Oui, mais elle était bien plus que cela ; la reine de Palmyre était également considérée comme la plus noble de toutes les femmes d’Orient et la plus belle. En effet, l’auteur anonyme de l’Histoire Auguste[3] ne tarie pas d’éloges sur sa personne. Voyez-plutôt : « Elle était généreuse, mais sans profusion, et ménagère de ses trésors, plus qu’on ne l’attendrait d’une femme. Ses mœurs étaient sévères. Telle était la chasteté de cette femme, qu’elle n’admettait auprès d’elle son mari que pour propager sa famille (…). Elle vivait avec un fast royal, se faisait adorer à la manière des rois de Perse, qu’elle imitait aussi dans ses repas. Elle haranguait les troupes comme les empereurs romains, le casque en tête, revêtue d’un manteau bordé de pourpre, dont le bas était enrichi de pierreries, et dont les deux côtés étaient réunis sur la poitrine par une pierre précieuse qui servait d’agrafe. On trouvait en elle, suivant l’occasion, la sévérité des tyrans ou la clémence des bons princes. (…) Elle n’était point sans connaître le latin ; mais une sorte de timidité l’empêchait de le parler : elle s’exprimait en égyptien d’une manière parfaite, et elle savait parfaitement l’histoire d’Alexandrie, de l’Occident et de l’Orient, et s’entourait d’hommes éclairés (…). » Sportive, audacieuse, cultivée, chaste, radieuse et richement vêtue… La perle du désert serait-elle à la fois Vénus et Minerve ?[4]

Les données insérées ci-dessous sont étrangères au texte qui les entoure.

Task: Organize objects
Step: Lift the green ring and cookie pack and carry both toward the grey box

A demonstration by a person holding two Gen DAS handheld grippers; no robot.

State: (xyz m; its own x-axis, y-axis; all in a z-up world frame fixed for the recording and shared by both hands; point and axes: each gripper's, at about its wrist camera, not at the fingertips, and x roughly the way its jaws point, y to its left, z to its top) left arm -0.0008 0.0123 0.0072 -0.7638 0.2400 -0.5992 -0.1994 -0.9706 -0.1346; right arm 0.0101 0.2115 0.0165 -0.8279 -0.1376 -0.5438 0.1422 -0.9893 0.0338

Et son physique alors ? Possédait-elle le charme et la sensualité orientales ? D’après les témoignages, Zénobie avait le visage basané et des yeux noirs qui nous laissaient entrevoir un esprit vif. Ses dents, d’une grande blancheur, contrastaient avec son teint foncé et furent par beaucoup comparées à des perles. Au regard de ces élogieuses descriptions, Zénobie aurait donc été d’une beauté saisissante. Pourtant, comment accorder crédit à de tels propos sans avoir aucun visuel d’elle ? La statue la représentant sur le fût d’une colonne disparut et les quelques monnaies de bronze frappées à son effigie, à Antioche et à Alexandrie en 272, ne nous montrent qu’un seul de ses profils. De plus, sa coiffure crantée, attachée en chignon au niveau de la nuque et surmontée d’un diadème, ne nous permet pas de la différencier des autres impératrices également présentées sur des pièces de monnaie.

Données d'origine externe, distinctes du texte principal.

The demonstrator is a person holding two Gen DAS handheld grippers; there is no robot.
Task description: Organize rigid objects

Mais oui, je vous le concède, il est aisé d’accorder la beauté et le charme à une reine dont la renommée traversa les siècles. Cela fait partie du fantasme.
Des ambitions à la hauteur de sa beauté
La reine de Palmyre s’entoura d’intellectuels dont les conseils avisés, pense-t-elle, lui permettraient d’étendre son pouvoir. Vers l’an 266, Zénobie invita donc le philosophe Caius Cassius Longinus à rejoindre sa cour, notamment pour lui enseigner la littérature grecque. C’est que cet homme, qui fut l’un des précepteurs de l’empereur Marc-Aurèle (la classe !), enseignait la rhétorique et la philosophie. Son surnom de « Bibliothèque vivante » était de toute évidence gage de son érudition. Aux côtés de la reine, peut également être cité Paul de Samosate : ce dernier, évêque d’Antioche désigné comme hérétique par le concile de 268 pour avoir nié la divinité de Jésus, fut soutenu et protégé par Palmyre sous le sceptre de Zénobie. Peut-être partageaient-ils les mêmes convictions religieuses. Nul ne le sait réellement. Nul ne sait non plus dans quelles mesures ces deux hommes l’influencèrent dans ses choix politiques. La présence d’une cour d’intellectuels auprès d’elle n’est d’ailleurs pas prouvée tant les sources sont manquantes. Nous pouvons toutefois supposer qu’elle n’était pas seule à vouloir agrandir le pouvoir palmyrénien.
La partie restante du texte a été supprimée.